Experiência

Uma idéia compartilhada por inúmeras pessoas é a de que a experiência traz serenidade, discernimento e acerto.

Nem sempre “a voz do povo é a voz de Deus” como se pensa ou poucas vezes a maioria expressa e distingue as tessituras que estruturam o comportamento.

Experiência é acúmulo de vivências formadoras de matrizes; se por um lado isto fala dos processos que permitem conhecimento, discernimento, por outro lado, isto explica a força do a priori, a força dos preconceitos. O encaixe dos acontecimentos no lastro, no tabuleiro do vivenciado é o criador de padrões e regras, como sempre, defasadas em relação ao que está ocorrendo. Adquirir experiência, geralmente, é acúmulo na vivência autorreferenciada. O autorreferenciamento, que contém e reserva estas vivências, é responsável por parcializações e dogmas. Amealha-se experiência e, assim, começa-se a conhecer, entender e perceber tudo que ocorre. O antes se torna significante para entender o agora e preparar-se para o depois.

Experientes são dogmáticos, ressabiados, precavidos e aptos a resolver o que acontece. Este respaldo da vivência - a experiência - cria divisórias insignificantes para conter e explicar o novo, o que ocorre no presente e assim se constrói a luta diária entre pais e filhos, entre experientes e iniciantes. A experiência como aprendizagem é um processo repetitivo que tranquiliza, gera acerto, mas boicota o inesperado, o criativo.

Amplidão de possibilidades, entendimento e conhecimento, só existem, quando resultam de disponibilidade, de perceber o que ocorre enquanto está ocorrendo; isto não é experiência, é relacionamento resultante da apreensão do que está acontecendo, é o insight, a constatação do percebido com suas direções configuradoras.

O bom de hoje, não necessariamente será o bom de amanhã, tanto quanto não o foi o de ontem. Valores preenchem demandas e necessidades, porém não significam enquanto disponibilidade, embora até permitam tolerância e compreensão. Experientes são tolerantes/intolerantes, compreensivos/incompreensivos; conhecem atalhos e simplificam, parcializando fenômenos.

Ser experiente é ter acúmulo de vivências, histórias que são sempre defasadas e obsoletas quando a elas se recorre. A experiência é apenas um arquivo útil/inútil. Catalogação e referencias mapeiam a vivência do experiente e isto é uma sobreposição aos acontecimentos quando usada como ponto de partida para entendimento do que ocorre. Os movimentos de convergência gerados pela experiência, sinalizam autorreferenciamento danoso para os relacionamentos, para a percepção do presente.

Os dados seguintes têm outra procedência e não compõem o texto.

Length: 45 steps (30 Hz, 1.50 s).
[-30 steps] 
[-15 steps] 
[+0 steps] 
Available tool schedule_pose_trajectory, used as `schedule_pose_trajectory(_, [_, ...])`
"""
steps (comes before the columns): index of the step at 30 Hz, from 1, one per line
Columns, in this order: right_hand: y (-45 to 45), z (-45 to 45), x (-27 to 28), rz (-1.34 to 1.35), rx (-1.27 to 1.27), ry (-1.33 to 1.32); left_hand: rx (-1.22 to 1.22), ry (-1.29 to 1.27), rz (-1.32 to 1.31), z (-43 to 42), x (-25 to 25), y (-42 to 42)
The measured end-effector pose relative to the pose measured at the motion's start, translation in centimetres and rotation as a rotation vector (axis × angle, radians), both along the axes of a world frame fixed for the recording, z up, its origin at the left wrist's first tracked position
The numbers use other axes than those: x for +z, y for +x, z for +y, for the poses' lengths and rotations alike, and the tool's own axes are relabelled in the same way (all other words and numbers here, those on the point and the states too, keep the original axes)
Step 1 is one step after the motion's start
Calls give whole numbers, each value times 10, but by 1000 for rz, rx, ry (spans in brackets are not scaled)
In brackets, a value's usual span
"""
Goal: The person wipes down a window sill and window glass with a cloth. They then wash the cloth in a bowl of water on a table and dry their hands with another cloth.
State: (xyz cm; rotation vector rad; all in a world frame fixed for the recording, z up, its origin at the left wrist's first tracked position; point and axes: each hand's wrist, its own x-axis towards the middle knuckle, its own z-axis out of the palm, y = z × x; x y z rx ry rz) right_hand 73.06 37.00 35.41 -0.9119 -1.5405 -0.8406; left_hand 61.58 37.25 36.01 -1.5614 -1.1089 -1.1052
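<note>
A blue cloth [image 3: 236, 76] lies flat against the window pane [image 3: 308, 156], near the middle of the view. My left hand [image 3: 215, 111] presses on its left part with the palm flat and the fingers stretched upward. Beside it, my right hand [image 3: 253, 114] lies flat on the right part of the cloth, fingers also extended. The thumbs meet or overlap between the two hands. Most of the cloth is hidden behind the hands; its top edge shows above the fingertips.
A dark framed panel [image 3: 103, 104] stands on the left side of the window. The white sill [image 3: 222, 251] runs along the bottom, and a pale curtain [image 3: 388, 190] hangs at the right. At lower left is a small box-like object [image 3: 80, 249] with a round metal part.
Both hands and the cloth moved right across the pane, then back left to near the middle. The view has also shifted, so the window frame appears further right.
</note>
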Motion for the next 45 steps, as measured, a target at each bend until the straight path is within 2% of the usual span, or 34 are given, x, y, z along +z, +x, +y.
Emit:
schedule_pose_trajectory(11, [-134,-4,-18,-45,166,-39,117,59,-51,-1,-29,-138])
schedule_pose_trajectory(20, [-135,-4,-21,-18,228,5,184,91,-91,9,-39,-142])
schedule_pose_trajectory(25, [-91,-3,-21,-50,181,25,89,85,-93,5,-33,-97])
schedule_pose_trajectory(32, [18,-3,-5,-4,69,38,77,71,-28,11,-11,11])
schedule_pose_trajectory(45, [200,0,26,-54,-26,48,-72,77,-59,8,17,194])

Muitas vezes a disponibilidade é destruída ao se satisfazer com o bem-estar proporcionado pela convivência com pessoas experientes, que tudo resolvem e sabem dentro de seus adequados e confortáveis referenciais, frequentemente neutralizadores de ansiedade e medo, mas também, neutralizadores da continuidade, da possibilidade de mudança e novidade.

Quando a experiência se torna o contexto através do qual conflitos e discordâncias são resolvidas, tudo é amortecido, neutralizado por situações alheias ao que ocorre - surgem acordos, dependências e valorização do aderente considerado necessário e útil. Valorizar a experiência, seja de homem, seja de mulher, de profissional ou amigo, é uma maneira de transformá-los em objetos úteis e necessários.

A experiência, quando transcendida, deixa de ser um posicionamento sempre gerador de conhecimento autorreferenciado. Ao questionar o que se percebe, ao questionar as experiências que suportam e mantém repertórios de comportamento, vitaliza-se certezas e dúvidas. A experiência questionada é o que permite disponibilidade.

O importante é estar sem divisões e dedicado ao que se faz; esta é a verdadeira experiência que permite mudanças.